もぐもぐとパンを頬張りながら言うので、俺は少し考えてから浴室へ向かった。


「俺は2限から。今度改めてなんかお礼するね。」


「え・・・おい、病み上がりなんだから今日も大学は休んどけよ。無理してまた熱出たら最悪だぞ?」


「ん~・・・・」


服を脱ぎながら考えていると、夕陽は更に言った。


「どうせ講義被ってるし、必要なら授業中スマホで音声録音とかしといてやるからさ。バイトも今日は行くなよ?」


「ふふ・・・過保護だなぁホントに・・・。いいの?俺が今日も休んでると、佐伯さんがお見舞いに来ちゃうかもよ。」


後で連絡しておかなきゃなぁと思いながら、寝巻を洗濯籠に入れると、ガチャっと夕陽は洗面所を開けて入ってきた。

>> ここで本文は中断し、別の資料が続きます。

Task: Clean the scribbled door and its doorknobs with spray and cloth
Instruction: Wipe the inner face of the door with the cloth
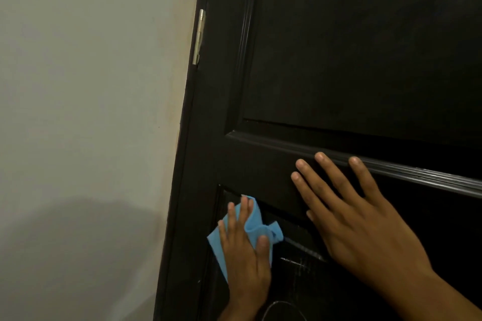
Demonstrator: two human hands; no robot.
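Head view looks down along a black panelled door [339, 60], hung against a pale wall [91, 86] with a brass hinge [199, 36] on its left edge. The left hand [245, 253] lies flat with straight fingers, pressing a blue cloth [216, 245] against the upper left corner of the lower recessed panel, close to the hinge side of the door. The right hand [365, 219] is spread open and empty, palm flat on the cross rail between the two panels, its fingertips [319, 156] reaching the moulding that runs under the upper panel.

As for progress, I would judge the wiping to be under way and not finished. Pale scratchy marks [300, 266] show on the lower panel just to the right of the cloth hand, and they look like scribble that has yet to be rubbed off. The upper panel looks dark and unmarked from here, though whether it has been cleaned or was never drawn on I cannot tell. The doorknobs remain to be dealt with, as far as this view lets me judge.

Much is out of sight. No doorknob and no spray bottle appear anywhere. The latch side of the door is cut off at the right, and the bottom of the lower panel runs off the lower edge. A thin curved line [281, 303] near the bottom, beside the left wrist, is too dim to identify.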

半裸のままビックリして見上げると、ちょっと意地悪な嘲笑を浮かべた。


「別にいいよ~?俺が頼んだんだしな・・・心配してるだろうし、同じく安心させてやれよ。けどイチャイチャすんのは絶対なしな。」


「・・・あのねぇ・・・それは夕陽に言われるようなことじゃないよ。後・・・堂々と入ってこないで・・・。」


一つ彼を睨むと、今度は少しデレデレした顔でにやつく。


「ふ・・・ごめんごめん。確かに心臓に悪いわ・・・。食べ終わったし、一旦帰りたいから俺もう出るな。」


「うん、ありがとね。」


そう言って夕陽は部屋を出た。

一人シャワーを浴びながら、俺は二人のことを思った。

夕陽の言う通り、無理に考え続けることをしなくていいのかもしれない。

友達でいるという時間も、きっと貴重なことだと思うから。

それにこんな曖昧な気持ちじゃ、絶対どちらかを選んで付き合うべきじゃない。

関係値を積み重ねなくちゃ・・・

それが今の俺に分かる確かな気持ちだった。